Considérant ce qui suit :
Mme D..., épouse B..., réside en France depuis l’année 2016 et a acquis la nationalité française par déclaration le 28 août 2024. Mme D... et M. B... ont sollicité, le 4 juin 2024, un visa de long séjour en qualité de visiteur au profit de l’enfant F... B..., ressortissante camerounaise, auprès des autorités consulaires à Yaoundé. Un refus a été opposé à leur demande le 12 février 2025. La commission de recours contre les décisions de refus de visa d’entrée en France a implicitement rejeté le recours préalable formé par Mme D... et M. B... contre cette décision. Les requérants demandent la suspension de l’exécution de la décision implicite par laquelle la commission de recours contre les décisions de refus de visa d'entrée en France a refusé de délivrer un visa de long séjour au profit de l’enfant F... B....
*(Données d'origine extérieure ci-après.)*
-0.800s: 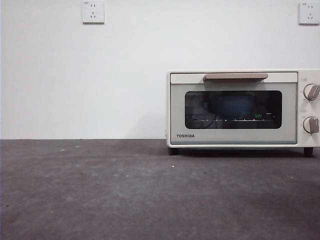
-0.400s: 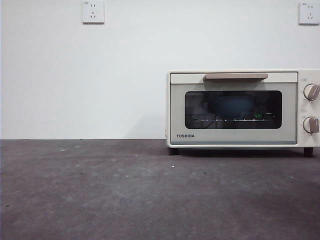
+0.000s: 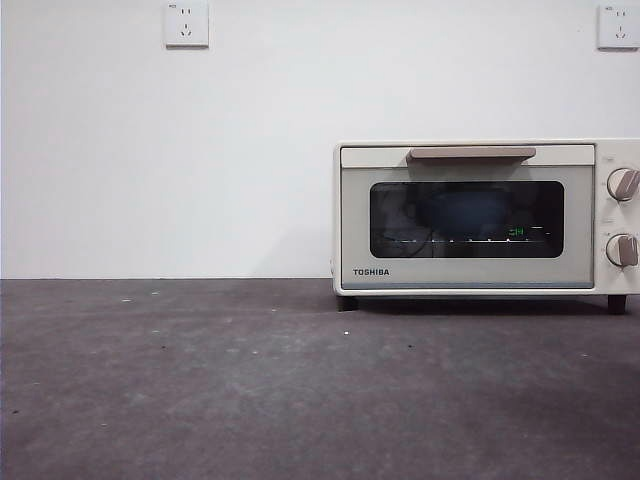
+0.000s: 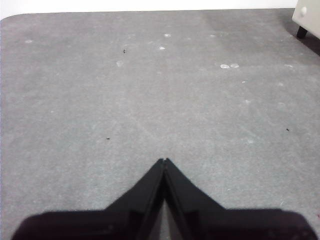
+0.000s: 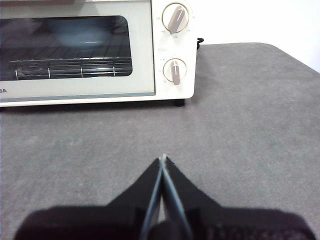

Sur le non-lieu à statuer :
Il résulte de l’instruction, notamment d’un courriel du 20 août 2025, versé aux débats, que le ministre de l’intérieur a, postérieurement à l’introduction de la requête, donné instruction à l’autorité consulaire française en poste à Yaoundé de délivrer le visa de long séjour sollicité par les requérants au bénéfice de l’enfant F... B.... Compte tenu du caractère inconditionnel des instructions ainsi données, les conclusions de la requête aux fins de suspension et d’injonction sous astreinte de la requête sont devenues sans objet, et il n’y a plus lieu d’y statuer.
Sur les conclusions tendant à l'application des dispositions de l’article L. 761-1 du code de justice administrative :
Il y a lieu, dans les circonstances de l’espèce, de mettre à la charge de l’Etat le versement de la somme de 500 euros au titre des dispositions susvisées.
O R D O N N E :
Article 1er : Il n’y a pas lieu de statuer sur les conclusions de la requête de Mme D... et M. B... aux fins de suspension et d’injonction sous astreinte.
Article 2 : L’Etat versera à Mme D... et M. B... une somme de 500 euros en application des dispositions de l’article L. 761-1 du code de justice administrative.
Article 3 : La présente ordonnance sera notifiée à Mme C... D..., à M. E... B... et au ministre d’Etat, ministre de l'intérieur.
Fait à Nantes, le 2 septembre 2025.
Le juge des référés,
D. DELOHEN La greffière,
M. A...
La République mande et ordonne au ministre d’Etat, ministre de l’intérieur en ce qui le concerne ou à tous commissaires de justice à ce requis en ce qui concerne les voies de droit commun, contre les parties privées, de pourvoir à l'exécution de la présente décision.